Cuba est confronté, peut-être pour la première fois dans son histoire récente, à trois crises démographiques simultanées qui redessinent son avenir. Des sociologues et démographes, indépendants et officiels, décrivent ce problème depuis des années, et il a été reconnu à l'Assemblée nationale du pouvoir populaire le 18 décembre 2025. Là, les autorités ont confirmé la baisse de la population cette année et projeté que d'ici 2050, le pays n'aura que 7,7 millions d'habitants, seulement environ deux millions de plus qu'en 1950.
La baisse de la population inverse la pyramide démographique à un rythme comparable à celui des nations touchées par des guerres prolongées ou des crises structurelles profondes. Ce n'est pas seulement un phénomène naturel mais induit par l'émigration soutenue, le manque d'incitations à former des familles et la précarité générale de la vie dans le pays.
Sur le marché du travail, la contraction est inévitable : une base productive en rétrécissement des jeunes en âge de travailler réduit la production de biens et services, affaiblit la capacité d'innovation et la compétitivité internationale. Cela perpétue un cercle vicieux : moins d'ouvriers mènent à une productivité plus faible, des salaires plus bas et une émigration accrue.
Le système de pensions fait face à une pression insoutenable. Avec plus de retraités et de personnes souffrant de maladies chroniques, l'État déjà affaibli ne peut pas y faire face. Après l'augmentation d'octobre 2025, la pension minimale est de 4 000 CUP, équivalente à moins de 10 USD par mois (au taux de change officiel de 1 USD = 410 CUP), soit environ 0,30 USD par jour. La ligne de pauvreté extrême de la Banque mondiale est de 2,15 USD par jour, laissant des centaines de milliers de Cubains dans des conditions sept fois inférieures à ce seuil.
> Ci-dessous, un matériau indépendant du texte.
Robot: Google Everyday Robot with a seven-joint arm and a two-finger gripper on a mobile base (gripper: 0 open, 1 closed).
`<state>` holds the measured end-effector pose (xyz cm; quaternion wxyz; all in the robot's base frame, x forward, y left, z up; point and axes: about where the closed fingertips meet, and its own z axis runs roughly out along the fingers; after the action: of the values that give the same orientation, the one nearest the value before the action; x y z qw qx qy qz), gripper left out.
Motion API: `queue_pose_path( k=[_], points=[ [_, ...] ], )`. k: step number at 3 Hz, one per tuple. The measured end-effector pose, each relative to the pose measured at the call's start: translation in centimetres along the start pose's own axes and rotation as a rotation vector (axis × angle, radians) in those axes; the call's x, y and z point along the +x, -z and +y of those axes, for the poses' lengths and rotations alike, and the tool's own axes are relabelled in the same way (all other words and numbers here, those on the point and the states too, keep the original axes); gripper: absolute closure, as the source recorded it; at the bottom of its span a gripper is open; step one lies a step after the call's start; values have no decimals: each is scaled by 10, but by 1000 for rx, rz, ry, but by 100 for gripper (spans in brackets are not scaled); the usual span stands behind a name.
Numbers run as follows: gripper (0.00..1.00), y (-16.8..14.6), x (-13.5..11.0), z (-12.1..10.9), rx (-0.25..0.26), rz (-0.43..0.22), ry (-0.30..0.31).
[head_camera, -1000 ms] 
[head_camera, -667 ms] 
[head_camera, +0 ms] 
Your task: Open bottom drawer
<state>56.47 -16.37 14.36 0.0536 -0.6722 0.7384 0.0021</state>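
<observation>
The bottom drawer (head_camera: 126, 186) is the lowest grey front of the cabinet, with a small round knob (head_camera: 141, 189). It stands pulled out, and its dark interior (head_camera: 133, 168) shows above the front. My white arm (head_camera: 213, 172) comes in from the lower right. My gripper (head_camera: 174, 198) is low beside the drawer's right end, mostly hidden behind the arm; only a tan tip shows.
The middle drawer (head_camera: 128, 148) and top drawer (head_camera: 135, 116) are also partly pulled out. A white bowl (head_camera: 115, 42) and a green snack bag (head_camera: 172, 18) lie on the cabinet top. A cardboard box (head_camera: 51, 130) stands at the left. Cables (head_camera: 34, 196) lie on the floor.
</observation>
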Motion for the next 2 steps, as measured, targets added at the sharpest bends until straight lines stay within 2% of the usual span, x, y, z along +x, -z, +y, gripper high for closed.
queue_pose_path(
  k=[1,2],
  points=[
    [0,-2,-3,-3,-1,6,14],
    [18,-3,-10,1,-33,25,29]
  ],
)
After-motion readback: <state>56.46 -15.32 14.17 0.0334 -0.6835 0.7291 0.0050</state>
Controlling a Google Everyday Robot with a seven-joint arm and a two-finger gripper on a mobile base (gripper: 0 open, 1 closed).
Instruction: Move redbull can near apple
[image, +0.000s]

Au-delà de l'économie, le vieillissement a des implications politiques. Une population majoritairement âgée tend à privilégier la stabilité plutôt que le changement, favorisant les régimes autoritaires comme celui de Cuba, où la jeunesse rare réduit la capacité de résistance et de mobilisation sociale. Comme le note l'auteur Eloy Viera Cañive, « un pays sans peuple cesse d'être un pays ». Cette crise systémique redéfinit la production, la consommation, la durabilité fiscale et la cohésion sociale, menaçant la transformation politique.